▸ WHAT YOU WILL DO: There is one span to output from the data below: the lines starting at the line with "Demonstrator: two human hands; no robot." and ending at the line with "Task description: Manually". Output it exactly, ends included, nothing more.

▸ DATA EXTRACT:
┌────────

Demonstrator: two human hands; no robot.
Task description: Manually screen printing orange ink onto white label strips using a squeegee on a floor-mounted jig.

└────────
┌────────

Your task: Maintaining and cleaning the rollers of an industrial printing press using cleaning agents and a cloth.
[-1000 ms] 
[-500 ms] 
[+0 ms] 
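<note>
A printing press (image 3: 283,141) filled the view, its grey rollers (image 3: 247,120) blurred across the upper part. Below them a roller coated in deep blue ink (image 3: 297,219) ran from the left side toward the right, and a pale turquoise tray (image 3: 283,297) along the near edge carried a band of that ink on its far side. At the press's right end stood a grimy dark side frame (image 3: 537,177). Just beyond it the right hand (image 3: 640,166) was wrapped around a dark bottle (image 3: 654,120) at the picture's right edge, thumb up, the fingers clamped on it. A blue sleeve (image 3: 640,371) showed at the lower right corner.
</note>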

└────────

▸ TASK ANSWER:
Demonstrator: two human hands; no robot.
Task description: Manually screen printing orange ink onto white label strips using a squeegee on a floor-mounted jig.

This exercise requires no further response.